Skip to content
Docs

Document Ingestion Recipes

Document ingestion is the first stage of any RAG pipeline: getting documents from their source format into chunks that can be embedded and stored. The quality of ingestion directly affects retrieval quality downstream. Poorly split documents produce poor embeddings; missing metadata means no filtering capability; sequential loading wastes time on large collections.

You need to load documents from various sources, split them into chunks, and prepare them for embedding and storage in a RAG pipeline. Different file types, directory structures, and processing strategies require flexible ingestion patterns.

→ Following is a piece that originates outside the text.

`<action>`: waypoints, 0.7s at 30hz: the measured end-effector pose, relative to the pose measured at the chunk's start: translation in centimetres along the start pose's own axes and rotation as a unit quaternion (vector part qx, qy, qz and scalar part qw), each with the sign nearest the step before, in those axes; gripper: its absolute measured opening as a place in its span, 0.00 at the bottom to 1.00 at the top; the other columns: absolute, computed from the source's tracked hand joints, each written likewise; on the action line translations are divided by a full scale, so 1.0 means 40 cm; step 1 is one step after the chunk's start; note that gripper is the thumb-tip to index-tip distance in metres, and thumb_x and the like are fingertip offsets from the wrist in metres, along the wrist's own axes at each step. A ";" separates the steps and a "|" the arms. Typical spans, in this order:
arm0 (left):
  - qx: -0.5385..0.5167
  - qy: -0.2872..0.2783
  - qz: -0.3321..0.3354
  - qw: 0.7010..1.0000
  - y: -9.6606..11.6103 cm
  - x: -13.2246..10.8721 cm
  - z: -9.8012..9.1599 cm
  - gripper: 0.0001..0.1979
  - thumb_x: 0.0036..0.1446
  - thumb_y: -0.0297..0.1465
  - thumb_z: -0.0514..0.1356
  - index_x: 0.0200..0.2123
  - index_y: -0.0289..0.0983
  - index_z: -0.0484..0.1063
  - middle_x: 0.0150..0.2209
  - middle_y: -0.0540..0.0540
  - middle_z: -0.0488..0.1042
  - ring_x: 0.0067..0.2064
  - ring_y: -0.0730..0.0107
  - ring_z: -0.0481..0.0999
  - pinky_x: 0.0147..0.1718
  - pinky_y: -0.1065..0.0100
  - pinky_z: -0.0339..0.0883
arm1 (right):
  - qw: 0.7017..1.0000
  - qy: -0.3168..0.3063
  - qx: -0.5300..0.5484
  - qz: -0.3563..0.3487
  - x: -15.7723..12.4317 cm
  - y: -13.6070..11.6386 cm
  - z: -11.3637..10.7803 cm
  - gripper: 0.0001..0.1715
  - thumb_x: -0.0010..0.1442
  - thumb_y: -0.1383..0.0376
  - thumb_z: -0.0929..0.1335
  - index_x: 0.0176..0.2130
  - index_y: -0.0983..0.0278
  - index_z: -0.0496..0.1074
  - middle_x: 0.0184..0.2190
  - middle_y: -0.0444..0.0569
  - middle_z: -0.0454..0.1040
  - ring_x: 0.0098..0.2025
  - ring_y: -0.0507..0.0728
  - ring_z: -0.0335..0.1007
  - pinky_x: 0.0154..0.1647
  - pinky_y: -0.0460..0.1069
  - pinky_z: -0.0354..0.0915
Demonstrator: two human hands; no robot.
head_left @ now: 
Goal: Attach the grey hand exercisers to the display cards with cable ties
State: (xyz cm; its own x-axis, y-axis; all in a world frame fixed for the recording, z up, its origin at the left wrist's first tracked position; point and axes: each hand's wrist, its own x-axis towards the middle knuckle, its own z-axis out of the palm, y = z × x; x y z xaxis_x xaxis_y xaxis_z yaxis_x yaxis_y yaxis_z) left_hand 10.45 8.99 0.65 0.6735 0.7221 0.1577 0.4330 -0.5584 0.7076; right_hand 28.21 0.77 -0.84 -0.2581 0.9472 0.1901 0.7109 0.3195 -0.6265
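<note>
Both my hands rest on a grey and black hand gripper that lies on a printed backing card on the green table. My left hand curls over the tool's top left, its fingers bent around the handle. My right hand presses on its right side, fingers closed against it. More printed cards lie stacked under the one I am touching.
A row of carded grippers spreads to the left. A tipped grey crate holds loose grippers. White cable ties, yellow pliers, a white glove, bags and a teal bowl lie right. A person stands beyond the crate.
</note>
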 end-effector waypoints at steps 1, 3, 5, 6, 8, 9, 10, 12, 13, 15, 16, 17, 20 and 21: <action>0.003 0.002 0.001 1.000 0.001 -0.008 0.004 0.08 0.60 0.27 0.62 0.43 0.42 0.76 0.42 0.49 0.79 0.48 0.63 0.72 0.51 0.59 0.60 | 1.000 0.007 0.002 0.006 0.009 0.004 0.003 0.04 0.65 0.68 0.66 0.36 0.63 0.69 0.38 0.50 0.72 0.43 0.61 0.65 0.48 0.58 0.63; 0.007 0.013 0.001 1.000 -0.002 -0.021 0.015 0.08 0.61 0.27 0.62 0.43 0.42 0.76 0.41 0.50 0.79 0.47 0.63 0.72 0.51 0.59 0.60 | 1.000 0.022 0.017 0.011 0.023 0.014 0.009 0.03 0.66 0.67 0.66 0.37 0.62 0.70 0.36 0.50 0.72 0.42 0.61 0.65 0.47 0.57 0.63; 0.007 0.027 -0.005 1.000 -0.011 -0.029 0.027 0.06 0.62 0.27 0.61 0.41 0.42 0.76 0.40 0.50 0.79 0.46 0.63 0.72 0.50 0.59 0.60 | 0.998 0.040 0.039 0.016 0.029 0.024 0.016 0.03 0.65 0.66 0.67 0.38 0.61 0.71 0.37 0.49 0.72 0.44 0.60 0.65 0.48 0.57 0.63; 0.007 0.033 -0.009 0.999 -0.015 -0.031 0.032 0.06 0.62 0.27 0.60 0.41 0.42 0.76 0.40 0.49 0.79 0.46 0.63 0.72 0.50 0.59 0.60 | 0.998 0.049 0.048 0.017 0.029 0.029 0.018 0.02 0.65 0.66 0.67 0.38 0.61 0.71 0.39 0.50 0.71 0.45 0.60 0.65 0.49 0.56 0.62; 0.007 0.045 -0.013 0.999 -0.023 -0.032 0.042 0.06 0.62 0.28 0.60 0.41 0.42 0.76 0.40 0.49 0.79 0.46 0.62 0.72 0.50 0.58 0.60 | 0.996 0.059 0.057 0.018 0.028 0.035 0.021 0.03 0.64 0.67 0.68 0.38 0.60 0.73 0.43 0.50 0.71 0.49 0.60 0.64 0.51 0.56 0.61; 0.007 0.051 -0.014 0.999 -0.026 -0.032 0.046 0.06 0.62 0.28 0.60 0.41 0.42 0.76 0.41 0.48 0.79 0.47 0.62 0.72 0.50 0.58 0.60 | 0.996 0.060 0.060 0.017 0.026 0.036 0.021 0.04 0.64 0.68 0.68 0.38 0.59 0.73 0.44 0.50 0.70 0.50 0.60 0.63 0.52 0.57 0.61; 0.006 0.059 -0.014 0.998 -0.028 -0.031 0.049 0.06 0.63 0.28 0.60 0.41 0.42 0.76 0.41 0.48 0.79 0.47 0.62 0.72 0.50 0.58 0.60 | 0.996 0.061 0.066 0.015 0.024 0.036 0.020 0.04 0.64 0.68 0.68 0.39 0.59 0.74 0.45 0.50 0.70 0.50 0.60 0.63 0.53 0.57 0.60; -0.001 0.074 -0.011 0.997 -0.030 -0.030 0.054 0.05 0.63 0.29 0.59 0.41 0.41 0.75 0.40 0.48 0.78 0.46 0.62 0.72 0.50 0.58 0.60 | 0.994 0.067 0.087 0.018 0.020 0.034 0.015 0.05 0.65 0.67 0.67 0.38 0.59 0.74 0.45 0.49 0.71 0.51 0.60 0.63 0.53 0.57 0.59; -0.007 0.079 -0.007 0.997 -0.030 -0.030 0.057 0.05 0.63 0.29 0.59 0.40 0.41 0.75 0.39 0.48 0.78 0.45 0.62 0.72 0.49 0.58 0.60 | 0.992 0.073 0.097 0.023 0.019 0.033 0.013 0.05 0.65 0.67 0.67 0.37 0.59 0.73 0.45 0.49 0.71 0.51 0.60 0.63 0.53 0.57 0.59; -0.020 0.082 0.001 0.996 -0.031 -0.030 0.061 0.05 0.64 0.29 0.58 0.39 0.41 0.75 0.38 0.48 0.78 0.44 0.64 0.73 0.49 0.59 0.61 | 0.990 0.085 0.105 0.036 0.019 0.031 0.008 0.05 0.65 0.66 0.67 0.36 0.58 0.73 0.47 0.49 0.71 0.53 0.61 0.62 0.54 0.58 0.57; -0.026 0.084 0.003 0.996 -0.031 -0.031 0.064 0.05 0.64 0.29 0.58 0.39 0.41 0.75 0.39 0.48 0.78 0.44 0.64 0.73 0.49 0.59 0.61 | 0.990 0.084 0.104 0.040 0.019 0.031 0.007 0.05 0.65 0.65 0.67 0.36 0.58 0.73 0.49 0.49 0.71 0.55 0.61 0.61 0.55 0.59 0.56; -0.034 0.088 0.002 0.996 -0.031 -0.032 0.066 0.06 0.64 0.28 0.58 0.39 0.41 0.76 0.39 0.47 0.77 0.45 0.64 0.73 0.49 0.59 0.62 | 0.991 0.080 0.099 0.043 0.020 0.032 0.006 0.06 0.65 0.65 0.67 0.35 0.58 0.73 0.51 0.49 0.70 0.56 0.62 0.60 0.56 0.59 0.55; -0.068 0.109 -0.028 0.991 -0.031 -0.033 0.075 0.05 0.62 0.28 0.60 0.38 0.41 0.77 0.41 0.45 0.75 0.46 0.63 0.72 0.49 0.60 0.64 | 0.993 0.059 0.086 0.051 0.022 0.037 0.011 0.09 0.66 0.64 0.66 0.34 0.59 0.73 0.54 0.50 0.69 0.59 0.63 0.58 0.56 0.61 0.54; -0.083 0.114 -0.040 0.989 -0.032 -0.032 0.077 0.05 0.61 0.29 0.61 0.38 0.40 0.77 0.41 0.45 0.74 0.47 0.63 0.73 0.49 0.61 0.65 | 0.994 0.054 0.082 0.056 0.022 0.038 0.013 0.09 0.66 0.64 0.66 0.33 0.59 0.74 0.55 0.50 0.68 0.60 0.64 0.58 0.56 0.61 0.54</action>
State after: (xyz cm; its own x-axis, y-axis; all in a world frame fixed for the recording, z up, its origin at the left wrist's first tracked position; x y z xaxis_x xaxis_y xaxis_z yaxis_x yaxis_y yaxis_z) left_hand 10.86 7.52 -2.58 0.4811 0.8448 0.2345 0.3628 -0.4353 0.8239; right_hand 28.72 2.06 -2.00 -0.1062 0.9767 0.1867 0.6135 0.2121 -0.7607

Use Beluga AI’s document loaders and text splitters to build composable ingestion pipelines. The framework provides DocumentLoader and TextSplitter interfaces with multiple implementations, each configurable via the WithX() functional options pattern. Combine directory loading, extension filtering, concurrency, and type-aware splitting to handle diverse document sources efficiently.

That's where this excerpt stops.